Poco antes de la Navidad siguiente a la muerte de su esposo, una amiga nuestra escribió una carta asombrosa en la que describía cómo podría haber sido el cielo cuando Jesús nació. Decía: «Fue lo que Dios siempre supo que sucedería. Los tres eran uno, pero habían acordado permitir que su preciosa unidad se fracturara para beneficiarnos a nosotros. El cielo quedó sin Dios el Hijo».
Cuando Jesús estaba en la Tierra, enseñando y sanando, declaró: «he descendido del cielo, no para hacer mi voluntad, sino […] la voluntad del Padre, el que me envió: […] Que todo aquél que ve al Hijo, y cree en él, tenga vida eterna; y yo le resucitaré en el día postrero (Juan 6:38-40).

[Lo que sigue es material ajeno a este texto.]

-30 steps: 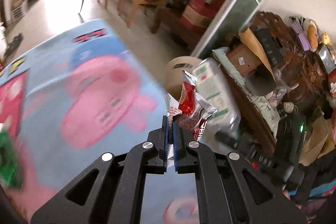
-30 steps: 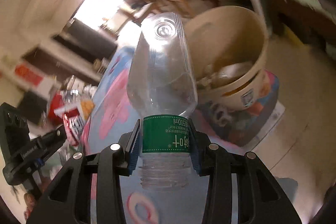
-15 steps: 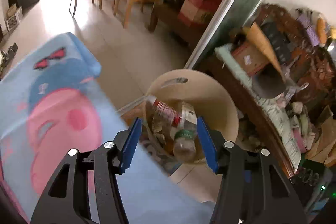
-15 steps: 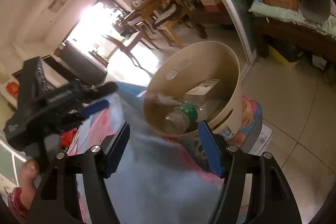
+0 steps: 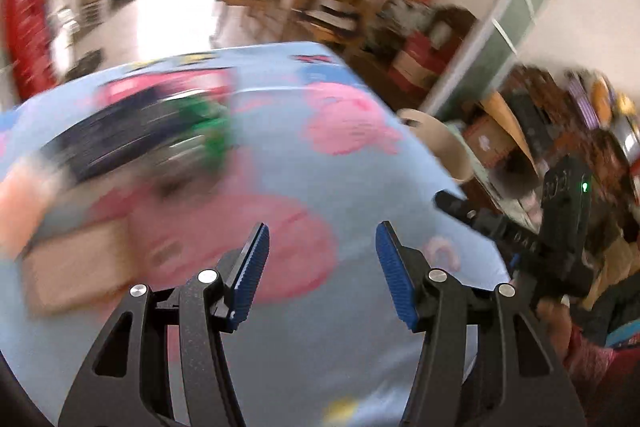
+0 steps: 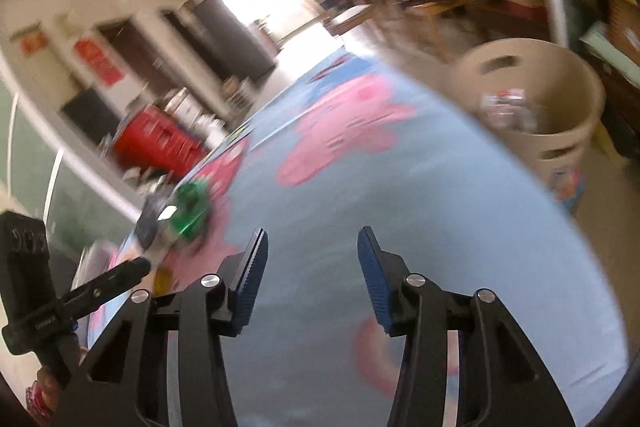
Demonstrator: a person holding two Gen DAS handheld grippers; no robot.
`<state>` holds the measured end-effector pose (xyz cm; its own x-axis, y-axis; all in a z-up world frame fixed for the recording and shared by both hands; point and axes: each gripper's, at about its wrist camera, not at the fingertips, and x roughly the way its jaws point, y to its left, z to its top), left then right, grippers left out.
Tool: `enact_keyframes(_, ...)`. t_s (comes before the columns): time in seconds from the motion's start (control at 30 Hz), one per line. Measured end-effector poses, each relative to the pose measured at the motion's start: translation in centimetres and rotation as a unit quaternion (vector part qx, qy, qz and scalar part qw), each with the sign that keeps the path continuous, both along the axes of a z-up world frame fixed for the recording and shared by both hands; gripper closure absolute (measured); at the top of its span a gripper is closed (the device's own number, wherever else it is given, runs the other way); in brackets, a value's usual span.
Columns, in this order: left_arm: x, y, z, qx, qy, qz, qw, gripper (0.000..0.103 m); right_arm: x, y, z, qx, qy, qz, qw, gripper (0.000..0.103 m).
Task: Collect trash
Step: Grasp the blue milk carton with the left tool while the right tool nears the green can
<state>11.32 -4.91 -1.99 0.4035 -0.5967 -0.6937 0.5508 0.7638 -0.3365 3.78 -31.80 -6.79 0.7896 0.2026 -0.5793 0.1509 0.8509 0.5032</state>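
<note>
Left gripper (image 5: 322, 269): pitched down over the cloth, blue pads apart, nothing between them; it also shows at the left edge of the right wrist view, with the hand gripping it low in the corner.
Brown flat item (image 5: 76, 267): lies on the cloth left of the left gripper's fingers; possibly cardboard (too blurred to tell).
Green-and-dark trash (image 5: 200, 135): heavily smeared by motion, resting on the cloth above and left of the left gripper; the same green patch (image 6: 190, 205) sits left of the right gripper's fingers, near the cloth's edge. Its kind cannot be made out.
Blue cloth (image 5: 340, 347): covers the surface beneath both tools, printed with pink cartoon figures.
Right gripper (image 6: 312, 273): tilted down over the cloth, jaws closing, with nothing between the pads; in the left wrist view its black body appears at the right, with a green light lit.
Beige bin (image 6: 560, 99): round, with slotted handles, standing on the floor past the cloth's right edge; crumpled clear and red trash (image 6: 506, 109) lies inside.
Background: wooden chairs and tables, bright doorway.
</note>
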Motion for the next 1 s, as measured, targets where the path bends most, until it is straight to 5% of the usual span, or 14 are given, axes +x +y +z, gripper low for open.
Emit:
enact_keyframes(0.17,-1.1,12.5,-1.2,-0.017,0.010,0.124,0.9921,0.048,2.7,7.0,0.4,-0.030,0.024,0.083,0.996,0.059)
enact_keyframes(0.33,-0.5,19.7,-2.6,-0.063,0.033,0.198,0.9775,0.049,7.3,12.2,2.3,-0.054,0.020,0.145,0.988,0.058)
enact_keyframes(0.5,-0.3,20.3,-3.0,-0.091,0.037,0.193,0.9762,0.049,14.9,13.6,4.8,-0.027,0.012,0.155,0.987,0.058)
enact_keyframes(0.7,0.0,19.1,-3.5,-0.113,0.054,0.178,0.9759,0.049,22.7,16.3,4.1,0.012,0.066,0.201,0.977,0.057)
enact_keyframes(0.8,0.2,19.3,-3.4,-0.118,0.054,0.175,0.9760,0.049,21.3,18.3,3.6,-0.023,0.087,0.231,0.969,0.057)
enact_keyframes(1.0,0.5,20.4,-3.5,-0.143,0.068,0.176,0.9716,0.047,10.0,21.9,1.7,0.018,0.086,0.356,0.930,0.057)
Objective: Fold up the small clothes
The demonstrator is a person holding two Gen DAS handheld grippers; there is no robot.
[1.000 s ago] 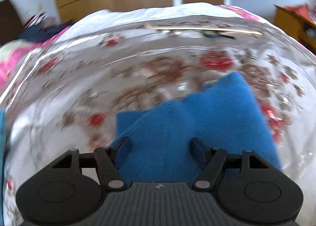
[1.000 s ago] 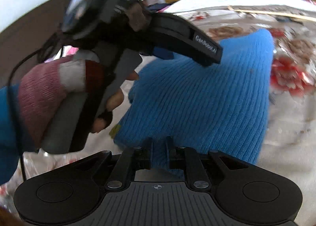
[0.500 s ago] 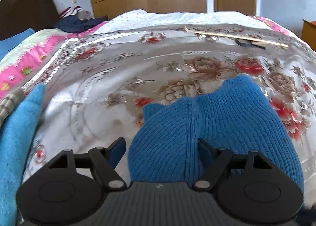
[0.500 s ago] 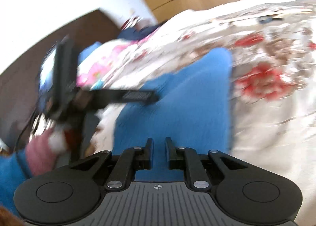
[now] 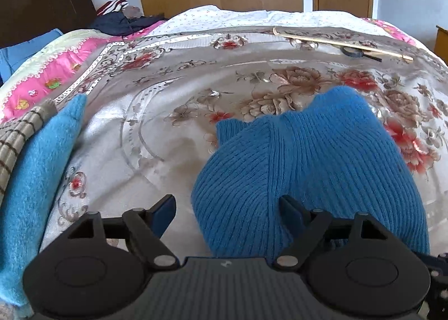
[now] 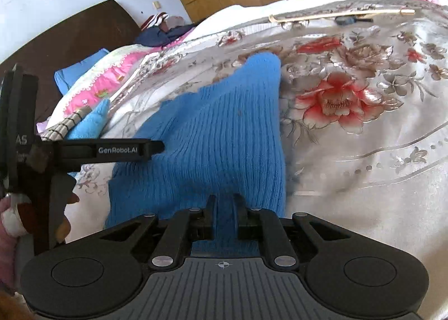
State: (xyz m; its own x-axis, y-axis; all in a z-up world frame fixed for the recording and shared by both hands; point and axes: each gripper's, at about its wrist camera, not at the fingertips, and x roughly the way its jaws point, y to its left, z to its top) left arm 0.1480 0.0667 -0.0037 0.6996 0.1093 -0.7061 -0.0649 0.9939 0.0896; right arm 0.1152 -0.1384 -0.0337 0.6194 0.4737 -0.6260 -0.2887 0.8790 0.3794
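Observation:
A blue ribbed knit garment [image 5: 308, 157] lies on the flowered bedspread [image 5: 168, 112], partly folded, one corner pointing away. My left gripper [image 5: 228, 208] is open above its near left edge; the right finger rests over the knit, the left over bare bedspread. In the right wrist view my right gripper [image 6: 224, 202] is shut on the near edge of the blue garment [image 6: 218, 135]. The left gripper [image 6: 126, 149] shows there from the side, its finger over the garment's left part.
A stack of folded clothes, light blue fleece [image 5: 36, 168] with a striped piece [image 5: 16, 135] beside it, lies at the left. A long wooden stick [image 5: 341, 44] and a black tape roll [image 5: 351, 51] lie at the far right. Dark clothes [image 5: 123, 20] are by the headboard.
The left gripper has drawn back and lifted, staying open, so more of the bed shows. The right gripper has stayed shut on the garment, which now lies flatter on the bedspread.

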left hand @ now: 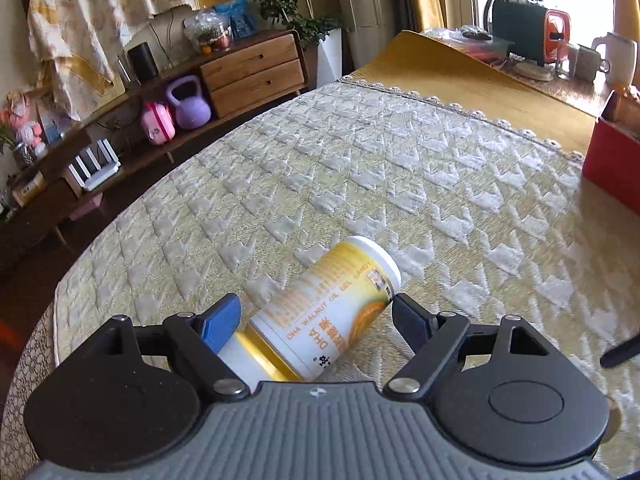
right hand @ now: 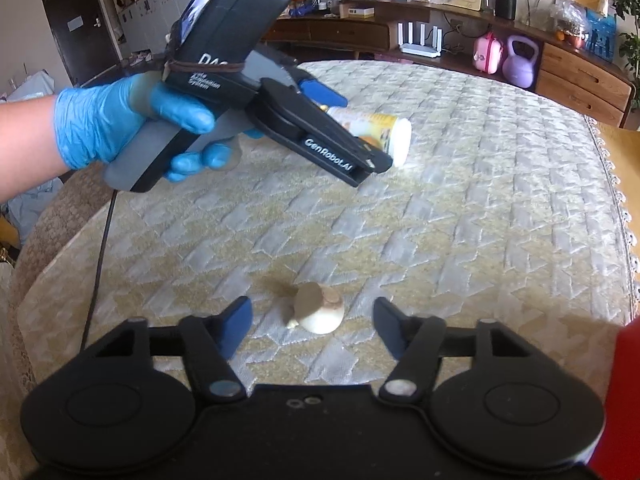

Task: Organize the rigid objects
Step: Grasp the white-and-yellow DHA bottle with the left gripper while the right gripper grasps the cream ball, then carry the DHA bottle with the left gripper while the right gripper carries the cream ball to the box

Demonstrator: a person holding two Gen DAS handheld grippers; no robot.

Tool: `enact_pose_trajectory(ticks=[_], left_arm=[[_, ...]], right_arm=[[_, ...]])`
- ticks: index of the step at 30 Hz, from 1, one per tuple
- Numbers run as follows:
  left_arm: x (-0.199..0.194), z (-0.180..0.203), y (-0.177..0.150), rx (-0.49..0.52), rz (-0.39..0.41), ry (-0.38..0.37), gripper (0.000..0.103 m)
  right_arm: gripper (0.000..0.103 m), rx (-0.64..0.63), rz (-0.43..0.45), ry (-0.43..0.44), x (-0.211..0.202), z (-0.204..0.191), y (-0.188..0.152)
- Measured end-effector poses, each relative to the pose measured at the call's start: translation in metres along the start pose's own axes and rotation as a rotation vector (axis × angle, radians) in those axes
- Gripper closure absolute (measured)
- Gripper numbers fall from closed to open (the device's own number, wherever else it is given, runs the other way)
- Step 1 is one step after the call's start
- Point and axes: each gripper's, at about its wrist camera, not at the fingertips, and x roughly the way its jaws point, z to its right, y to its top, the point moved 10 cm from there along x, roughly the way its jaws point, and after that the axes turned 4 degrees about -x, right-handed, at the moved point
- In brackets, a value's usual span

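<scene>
A white and yellow supplement bottle (left hand: 320, 312) sits slantwise between the fingers of my left gripper (left hand: 316, 304), one pad against each end, so the gripper is shut on it. In the right wrist view a blue-gloved hand (right hand: 100, 120) holds that left gripper (right hand: 362, 132), and the bottle (right hand: 380, 128) hangs just above the quilted cream cloth (right hand: 480, 200). My right gripper (right hand: 312, 326) is low over the cloth. A small cream bulb-shaped object (right hand: 320, 312), like a garlic bulb, lies between its fingers with a gap on both sides; it is open.
A red box (left hand: 612, 160) stands at the table's right side and shows as a red edge (right hand: 624, 400) beside my right gripper. A wooden sideboard (left hand: 252, 68) with a purple kettlebell (left hand: 188, 104) runs behind the table. A cable (right hand: 100, 248) trails from the left gripper.
</scene>
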Motion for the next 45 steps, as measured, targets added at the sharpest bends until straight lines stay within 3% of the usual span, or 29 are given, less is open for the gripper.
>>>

El nacimiento de Jesús en Belén fue el comienzo de su misión en la Tierra para demostrar el amor de Dios y dar su vida en la cruz para libertarnos de la pena y el poder del pecado.
Esa carta terminaba diciendo: «No puedo pensar en dejar que, por el bien de otros, se vaya el hombre a quien amo y con quien éramos uno. Pero Dios lo hizo: se encontró con una casa mucho más vacía que la mía, para que yo pudiera vivir allí con Él para siempre».
«Porque de tal manera amó Dios al mundo, que ha dado a su Hijo unigénito» (Juan 3:16).